In which lines of the data does the string "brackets" appear? Copy every one.
··· Extracted information ···
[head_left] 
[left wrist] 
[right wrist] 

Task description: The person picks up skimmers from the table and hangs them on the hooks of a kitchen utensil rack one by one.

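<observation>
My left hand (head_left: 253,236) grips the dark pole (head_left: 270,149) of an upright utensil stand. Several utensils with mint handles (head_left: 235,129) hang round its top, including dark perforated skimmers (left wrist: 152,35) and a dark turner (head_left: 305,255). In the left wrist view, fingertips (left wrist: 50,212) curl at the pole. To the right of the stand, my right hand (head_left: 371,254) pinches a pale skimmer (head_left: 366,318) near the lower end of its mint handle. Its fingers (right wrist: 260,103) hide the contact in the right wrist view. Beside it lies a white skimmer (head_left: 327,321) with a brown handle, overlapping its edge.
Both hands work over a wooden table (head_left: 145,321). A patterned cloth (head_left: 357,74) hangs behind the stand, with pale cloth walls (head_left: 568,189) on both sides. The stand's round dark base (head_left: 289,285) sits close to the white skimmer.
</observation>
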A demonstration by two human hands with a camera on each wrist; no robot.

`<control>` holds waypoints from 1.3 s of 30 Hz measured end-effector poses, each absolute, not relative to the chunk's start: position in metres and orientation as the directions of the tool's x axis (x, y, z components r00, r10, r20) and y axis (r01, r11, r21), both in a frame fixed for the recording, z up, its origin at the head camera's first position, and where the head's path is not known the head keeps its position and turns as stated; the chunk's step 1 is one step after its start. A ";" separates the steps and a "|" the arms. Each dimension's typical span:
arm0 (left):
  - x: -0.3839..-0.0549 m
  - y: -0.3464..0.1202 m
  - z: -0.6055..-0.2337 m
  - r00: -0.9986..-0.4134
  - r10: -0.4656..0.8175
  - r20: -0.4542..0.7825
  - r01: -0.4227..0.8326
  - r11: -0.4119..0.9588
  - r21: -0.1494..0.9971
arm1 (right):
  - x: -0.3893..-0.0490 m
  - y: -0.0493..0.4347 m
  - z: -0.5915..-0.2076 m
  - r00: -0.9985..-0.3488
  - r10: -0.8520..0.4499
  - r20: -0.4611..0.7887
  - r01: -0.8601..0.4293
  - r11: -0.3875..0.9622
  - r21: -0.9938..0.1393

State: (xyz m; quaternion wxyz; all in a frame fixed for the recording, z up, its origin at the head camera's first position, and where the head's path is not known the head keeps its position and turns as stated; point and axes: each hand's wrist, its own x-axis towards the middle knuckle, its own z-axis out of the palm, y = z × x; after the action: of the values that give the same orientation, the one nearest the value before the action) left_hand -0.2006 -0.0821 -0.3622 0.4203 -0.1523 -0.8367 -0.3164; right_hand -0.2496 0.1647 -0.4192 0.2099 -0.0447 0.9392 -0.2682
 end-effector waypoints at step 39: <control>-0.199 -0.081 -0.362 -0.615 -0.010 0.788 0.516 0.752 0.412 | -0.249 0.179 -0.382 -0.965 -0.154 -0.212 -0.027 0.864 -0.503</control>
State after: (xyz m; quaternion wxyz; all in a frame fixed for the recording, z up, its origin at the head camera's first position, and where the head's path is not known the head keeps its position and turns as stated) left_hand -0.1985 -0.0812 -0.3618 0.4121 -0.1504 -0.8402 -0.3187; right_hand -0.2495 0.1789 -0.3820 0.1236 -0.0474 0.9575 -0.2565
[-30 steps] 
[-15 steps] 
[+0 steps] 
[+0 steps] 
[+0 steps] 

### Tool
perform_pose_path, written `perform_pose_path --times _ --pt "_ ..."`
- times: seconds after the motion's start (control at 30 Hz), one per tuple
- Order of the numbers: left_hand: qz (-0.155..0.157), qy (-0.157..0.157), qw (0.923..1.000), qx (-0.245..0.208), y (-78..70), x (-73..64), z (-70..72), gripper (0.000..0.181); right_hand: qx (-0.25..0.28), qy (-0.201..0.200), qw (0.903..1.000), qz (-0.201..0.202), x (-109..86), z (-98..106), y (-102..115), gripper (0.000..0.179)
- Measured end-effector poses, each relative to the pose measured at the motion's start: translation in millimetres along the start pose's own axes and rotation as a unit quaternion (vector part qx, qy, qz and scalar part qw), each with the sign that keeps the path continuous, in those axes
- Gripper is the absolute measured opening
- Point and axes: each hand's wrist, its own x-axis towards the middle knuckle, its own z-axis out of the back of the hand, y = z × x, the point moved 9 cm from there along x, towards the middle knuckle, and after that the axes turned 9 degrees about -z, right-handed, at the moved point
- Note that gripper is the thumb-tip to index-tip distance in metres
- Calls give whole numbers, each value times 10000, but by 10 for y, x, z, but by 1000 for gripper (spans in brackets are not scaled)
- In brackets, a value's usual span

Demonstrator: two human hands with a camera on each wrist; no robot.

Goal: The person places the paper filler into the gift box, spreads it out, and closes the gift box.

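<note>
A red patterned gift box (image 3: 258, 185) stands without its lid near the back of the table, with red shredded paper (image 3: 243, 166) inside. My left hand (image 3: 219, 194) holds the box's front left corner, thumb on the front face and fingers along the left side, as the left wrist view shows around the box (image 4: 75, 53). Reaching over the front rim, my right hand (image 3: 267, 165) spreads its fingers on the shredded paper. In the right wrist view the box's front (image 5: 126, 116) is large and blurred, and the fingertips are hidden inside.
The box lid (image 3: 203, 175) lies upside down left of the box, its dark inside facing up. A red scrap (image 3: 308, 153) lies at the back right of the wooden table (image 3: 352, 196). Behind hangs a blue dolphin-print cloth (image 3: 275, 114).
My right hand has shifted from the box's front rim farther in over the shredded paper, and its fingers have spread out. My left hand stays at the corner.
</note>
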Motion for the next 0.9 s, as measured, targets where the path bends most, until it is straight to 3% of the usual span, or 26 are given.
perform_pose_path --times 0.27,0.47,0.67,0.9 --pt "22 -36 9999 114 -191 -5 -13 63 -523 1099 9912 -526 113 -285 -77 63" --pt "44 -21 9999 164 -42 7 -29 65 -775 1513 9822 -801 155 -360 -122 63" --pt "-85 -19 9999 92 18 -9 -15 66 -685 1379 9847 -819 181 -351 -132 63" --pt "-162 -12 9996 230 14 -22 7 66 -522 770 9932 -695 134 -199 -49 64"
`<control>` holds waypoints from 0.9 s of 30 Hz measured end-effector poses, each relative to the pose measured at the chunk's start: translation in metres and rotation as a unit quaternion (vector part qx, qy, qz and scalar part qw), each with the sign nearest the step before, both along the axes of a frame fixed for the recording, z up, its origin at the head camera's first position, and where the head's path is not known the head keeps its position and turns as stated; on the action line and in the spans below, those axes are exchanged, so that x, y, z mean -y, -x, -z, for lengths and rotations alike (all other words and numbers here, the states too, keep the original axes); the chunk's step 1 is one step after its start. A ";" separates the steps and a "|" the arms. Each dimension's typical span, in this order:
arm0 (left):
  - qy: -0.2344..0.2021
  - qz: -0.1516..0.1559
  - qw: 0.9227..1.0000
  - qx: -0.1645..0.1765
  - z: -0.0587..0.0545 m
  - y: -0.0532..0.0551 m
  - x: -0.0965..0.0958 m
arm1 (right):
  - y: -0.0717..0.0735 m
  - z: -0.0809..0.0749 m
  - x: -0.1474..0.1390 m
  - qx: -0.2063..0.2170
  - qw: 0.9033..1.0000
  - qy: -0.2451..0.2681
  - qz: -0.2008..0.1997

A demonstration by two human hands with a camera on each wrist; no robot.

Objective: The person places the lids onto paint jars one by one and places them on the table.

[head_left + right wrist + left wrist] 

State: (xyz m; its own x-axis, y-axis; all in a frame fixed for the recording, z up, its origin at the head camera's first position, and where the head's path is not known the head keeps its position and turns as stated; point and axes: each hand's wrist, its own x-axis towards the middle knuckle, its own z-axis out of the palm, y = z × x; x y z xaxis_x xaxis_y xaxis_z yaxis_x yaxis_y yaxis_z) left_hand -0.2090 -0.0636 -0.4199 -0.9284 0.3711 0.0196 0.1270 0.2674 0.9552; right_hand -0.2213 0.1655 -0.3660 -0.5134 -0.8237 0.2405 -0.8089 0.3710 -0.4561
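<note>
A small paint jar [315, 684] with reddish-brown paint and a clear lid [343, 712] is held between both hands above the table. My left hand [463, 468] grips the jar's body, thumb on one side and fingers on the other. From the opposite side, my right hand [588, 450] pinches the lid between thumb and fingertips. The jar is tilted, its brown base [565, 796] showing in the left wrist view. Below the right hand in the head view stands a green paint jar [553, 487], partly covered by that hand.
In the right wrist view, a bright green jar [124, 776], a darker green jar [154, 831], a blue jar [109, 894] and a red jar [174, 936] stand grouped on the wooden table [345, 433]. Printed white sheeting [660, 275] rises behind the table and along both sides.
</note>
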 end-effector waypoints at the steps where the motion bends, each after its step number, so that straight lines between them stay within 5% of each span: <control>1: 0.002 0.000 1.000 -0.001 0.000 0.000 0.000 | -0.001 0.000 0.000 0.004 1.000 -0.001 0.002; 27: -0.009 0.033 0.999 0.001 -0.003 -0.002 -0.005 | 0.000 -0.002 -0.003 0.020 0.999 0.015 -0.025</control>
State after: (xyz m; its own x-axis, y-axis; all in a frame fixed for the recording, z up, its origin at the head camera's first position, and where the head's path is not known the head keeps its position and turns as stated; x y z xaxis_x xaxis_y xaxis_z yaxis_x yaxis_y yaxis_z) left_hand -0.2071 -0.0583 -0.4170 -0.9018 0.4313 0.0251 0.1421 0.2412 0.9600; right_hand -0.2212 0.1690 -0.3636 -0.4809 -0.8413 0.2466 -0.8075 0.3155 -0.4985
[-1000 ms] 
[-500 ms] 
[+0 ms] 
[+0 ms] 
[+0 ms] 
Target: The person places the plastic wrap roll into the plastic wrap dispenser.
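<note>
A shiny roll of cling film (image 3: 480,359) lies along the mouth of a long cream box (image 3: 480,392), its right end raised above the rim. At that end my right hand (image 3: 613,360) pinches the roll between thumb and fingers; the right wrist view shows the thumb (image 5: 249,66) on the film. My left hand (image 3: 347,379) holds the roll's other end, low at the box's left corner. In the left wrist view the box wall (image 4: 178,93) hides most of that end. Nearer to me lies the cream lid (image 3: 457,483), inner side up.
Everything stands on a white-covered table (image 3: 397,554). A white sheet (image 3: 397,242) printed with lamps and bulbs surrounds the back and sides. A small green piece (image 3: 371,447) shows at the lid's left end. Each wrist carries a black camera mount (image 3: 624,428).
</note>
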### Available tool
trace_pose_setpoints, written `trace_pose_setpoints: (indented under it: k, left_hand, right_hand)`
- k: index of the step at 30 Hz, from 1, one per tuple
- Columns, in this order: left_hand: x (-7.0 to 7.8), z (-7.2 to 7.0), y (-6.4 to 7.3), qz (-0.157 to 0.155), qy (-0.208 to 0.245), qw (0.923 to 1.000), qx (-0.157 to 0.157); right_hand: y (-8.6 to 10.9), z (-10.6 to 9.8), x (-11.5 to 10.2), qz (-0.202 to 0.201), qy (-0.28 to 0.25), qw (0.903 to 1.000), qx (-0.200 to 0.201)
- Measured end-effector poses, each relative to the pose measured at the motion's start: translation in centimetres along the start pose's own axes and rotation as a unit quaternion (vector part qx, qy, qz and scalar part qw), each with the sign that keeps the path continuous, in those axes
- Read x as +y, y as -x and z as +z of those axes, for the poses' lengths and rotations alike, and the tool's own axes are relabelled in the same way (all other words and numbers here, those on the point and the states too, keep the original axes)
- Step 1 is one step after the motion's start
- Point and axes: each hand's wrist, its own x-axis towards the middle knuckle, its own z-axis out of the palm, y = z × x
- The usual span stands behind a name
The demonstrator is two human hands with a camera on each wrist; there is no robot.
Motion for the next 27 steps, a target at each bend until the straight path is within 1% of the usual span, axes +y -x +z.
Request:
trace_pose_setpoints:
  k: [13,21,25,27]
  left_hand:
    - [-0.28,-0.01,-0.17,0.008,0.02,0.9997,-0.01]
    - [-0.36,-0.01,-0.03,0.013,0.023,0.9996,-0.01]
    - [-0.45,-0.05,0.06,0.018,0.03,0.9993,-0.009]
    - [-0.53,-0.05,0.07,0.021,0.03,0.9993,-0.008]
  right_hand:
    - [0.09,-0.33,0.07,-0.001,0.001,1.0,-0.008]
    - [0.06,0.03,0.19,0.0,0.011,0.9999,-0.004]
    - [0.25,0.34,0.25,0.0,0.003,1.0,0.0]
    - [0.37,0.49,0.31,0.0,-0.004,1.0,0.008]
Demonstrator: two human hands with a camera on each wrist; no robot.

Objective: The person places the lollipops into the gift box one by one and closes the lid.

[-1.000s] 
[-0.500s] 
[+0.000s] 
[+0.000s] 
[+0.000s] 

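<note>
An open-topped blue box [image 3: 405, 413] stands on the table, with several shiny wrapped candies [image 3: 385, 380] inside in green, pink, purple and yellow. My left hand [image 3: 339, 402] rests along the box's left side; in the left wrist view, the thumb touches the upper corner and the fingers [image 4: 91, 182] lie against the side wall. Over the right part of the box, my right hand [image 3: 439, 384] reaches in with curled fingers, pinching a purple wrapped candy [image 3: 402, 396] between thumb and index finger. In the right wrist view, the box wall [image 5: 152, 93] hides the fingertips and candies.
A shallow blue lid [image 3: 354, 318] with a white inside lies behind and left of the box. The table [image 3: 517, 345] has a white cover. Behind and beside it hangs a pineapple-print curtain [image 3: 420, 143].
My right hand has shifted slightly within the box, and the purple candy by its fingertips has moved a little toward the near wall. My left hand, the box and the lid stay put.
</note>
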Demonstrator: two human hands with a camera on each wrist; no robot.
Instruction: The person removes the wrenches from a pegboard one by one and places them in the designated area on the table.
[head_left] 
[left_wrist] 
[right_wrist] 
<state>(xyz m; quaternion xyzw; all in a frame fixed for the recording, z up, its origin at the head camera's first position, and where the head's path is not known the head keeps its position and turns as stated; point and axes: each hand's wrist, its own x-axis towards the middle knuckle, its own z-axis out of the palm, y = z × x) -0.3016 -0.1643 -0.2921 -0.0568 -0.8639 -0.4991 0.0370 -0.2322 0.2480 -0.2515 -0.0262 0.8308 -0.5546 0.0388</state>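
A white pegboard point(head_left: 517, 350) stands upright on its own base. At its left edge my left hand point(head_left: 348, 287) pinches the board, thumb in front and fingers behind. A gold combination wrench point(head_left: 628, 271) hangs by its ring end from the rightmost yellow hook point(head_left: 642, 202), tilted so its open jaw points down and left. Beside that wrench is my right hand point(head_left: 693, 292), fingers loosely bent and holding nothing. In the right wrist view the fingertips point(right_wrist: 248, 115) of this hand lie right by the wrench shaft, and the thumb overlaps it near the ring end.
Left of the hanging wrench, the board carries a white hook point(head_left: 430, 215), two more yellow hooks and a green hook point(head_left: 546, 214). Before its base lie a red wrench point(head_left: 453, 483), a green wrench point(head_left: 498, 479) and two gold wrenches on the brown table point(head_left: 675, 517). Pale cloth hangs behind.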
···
» **Task response**:
- Calls give whole numbers, each value times 10000, but by 10 for y, x, z, but by 1000 for gripper (spans in brackets are not scaled)
- In brackets, a value's usual span

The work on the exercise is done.